### ACTION ITEM
Every line in the listing below from the one with "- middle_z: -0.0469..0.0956" through the one with "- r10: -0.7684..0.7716" is to be reproduced exactly, both ends included; leave out the rest.

─── RAW DATA ───

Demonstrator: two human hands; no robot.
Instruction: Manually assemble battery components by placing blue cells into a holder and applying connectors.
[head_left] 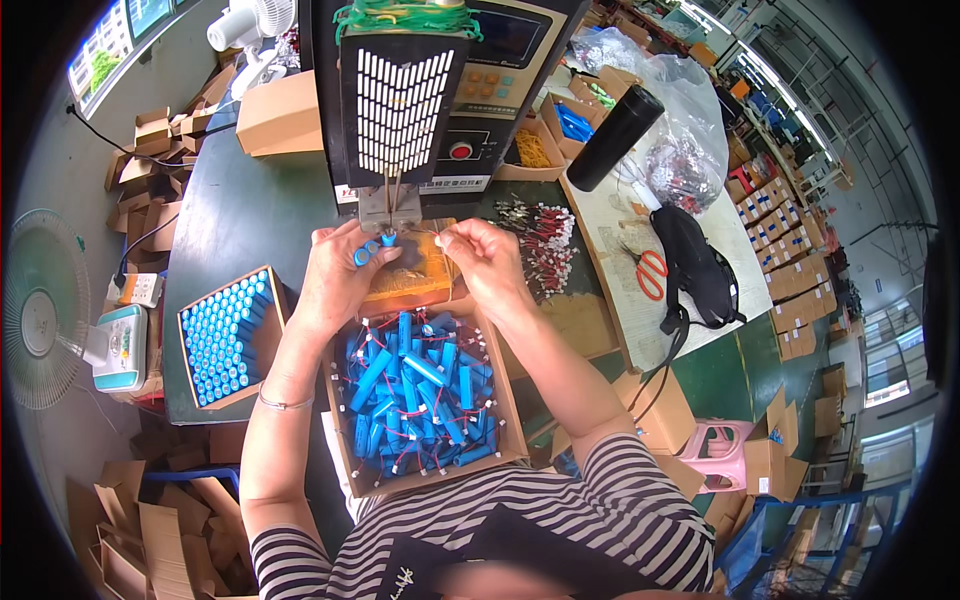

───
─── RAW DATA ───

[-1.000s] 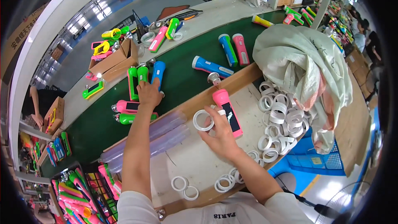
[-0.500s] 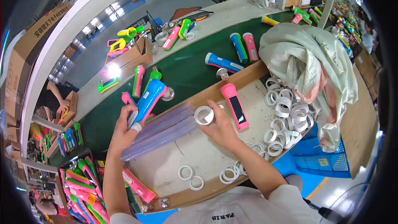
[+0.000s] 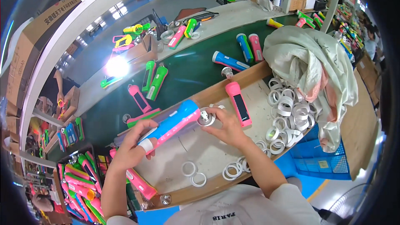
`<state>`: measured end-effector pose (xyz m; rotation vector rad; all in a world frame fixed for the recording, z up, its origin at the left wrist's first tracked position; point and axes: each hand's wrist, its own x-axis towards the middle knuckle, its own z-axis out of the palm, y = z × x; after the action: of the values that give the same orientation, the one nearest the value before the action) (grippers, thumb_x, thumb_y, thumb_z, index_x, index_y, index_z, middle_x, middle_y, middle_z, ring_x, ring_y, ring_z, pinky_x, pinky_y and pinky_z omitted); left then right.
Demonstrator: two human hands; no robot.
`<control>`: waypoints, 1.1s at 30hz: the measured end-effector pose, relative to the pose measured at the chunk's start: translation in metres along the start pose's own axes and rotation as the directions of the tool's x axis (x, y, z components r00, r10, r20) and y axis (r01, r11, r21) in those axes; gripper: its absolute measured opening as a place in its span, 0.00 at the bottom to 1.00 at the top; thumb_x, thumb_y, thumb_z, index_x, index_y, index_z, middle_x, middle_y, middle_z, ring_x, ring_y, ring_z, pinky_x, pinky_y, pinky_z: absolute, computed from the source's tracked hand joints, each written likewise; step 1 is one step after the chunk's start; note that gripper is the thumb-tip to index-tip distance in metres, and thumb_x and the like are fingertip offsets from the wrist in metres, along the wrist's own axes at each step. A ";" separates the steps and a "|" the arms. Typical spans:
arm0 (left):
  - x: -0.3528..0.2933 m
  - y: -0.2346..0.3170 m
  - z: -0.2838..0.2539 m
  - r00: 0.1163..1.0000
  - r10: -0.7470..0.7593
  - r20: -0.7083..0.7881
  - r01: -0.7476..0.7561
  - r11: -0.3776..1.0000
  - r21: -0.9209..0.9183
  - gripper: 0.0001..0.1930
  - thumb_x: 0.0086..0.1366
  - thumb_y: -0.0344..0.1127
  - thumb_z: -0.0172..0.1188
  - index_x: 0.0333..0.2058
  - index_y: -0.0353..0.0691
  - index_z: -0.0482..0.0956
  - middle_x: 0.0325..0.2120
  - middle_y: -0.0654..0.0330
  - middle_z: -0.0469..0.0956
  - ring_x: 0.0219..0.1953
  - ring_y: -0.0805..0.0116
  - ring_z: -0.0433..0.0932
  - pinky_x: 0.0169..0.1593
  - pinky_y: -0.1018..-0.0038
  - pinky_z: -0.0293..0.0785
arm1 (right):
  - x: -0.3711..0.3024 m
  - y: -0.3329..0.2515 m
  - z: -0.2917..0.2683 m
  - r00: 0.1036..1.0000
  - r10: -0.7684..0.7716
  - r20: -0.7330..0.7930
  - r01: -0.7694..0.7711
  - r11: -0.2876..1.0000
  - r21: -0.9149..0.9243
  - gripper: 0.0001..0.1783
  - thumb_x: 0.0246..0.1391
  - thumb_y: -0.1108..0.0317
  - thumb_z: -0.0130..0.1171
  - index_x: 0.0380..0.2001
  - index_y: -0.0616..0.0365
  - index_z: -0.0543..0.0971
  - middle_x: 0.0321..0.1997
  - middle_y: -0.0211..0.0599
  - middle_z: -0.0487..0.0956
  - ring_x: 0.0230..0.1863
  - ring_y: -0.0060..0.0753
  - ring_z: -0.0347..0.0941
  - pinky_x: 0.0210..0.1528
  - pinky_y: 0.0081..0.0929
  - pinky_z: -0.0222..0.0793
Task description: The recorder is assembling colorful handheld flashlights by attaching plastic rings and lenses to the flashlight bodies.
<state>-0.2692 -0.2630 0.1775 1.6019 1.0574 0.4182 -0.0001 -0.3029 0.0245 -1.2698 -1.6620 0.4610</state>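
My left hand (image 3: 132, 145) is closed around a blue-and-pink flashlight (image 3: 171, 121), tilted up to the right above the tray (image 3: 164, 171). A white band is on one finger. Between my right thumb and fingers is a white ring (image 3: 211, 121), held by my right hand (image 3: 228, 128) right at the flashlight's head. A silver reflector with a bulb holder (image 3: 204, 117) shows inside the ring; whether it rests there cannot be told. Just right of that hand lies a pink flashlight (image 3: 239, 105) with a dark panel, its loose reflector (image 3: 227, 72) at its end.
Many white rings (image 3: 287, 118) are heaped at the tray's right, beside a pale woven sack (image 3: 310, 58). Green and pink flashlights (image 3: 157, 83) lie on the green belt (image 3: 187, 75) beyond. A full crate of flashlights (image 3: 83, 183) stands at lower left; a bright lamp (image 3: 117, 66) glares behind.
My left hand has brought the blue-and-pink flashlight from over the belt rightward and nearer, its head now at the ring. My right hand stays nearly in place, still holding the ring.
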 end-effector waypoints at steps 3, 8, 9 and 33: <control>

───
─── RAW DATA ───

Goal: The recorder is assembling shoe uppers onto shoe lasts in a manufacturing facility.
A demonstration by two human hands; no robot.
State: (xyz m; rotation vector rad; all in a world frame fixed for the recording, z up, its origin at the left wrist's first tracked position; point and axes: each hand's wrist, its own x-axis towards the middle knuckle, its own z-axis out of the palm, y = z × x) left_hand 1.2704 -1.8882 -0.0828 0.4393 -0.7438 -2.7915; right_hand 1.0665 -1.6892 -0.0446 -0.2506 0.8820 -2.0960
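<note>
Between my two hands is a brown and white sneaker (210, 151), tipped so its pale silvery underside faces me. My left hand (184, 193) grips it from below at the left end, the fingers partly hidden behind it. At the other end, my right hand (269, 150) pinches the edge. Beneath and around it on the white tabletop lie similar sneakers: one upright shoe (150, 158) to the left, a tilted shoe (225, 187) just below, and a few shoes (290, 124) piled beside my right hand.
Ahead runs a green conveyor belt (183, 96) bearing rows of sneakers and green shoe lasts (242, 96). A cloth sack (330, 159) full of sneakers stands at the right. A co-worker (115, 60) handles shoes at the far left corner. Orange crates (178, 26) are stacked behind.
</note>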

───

### RESPONSE TO THE EXERCISE
  - middle_z: -0.0469..0.0956
  - ring_x: 0.0219..0.1953
  - ring_y: -0.0805..0.0116
  - ring_z: -0.0433..0.0932
  - pinky_x: 0.0169..0.1593
  - pinky_y: -0.1018..-0.0038
  - pinky_z: -0.0293..0.0785
arm1 (right):
  - x: -0.3711..0.3024 m
  - y: -0.3329..0.2515 m
  - z: -0.2917..0.2683 m
  - r00: 0.1036..1.0000
  - r10: -0.7684..0.7716

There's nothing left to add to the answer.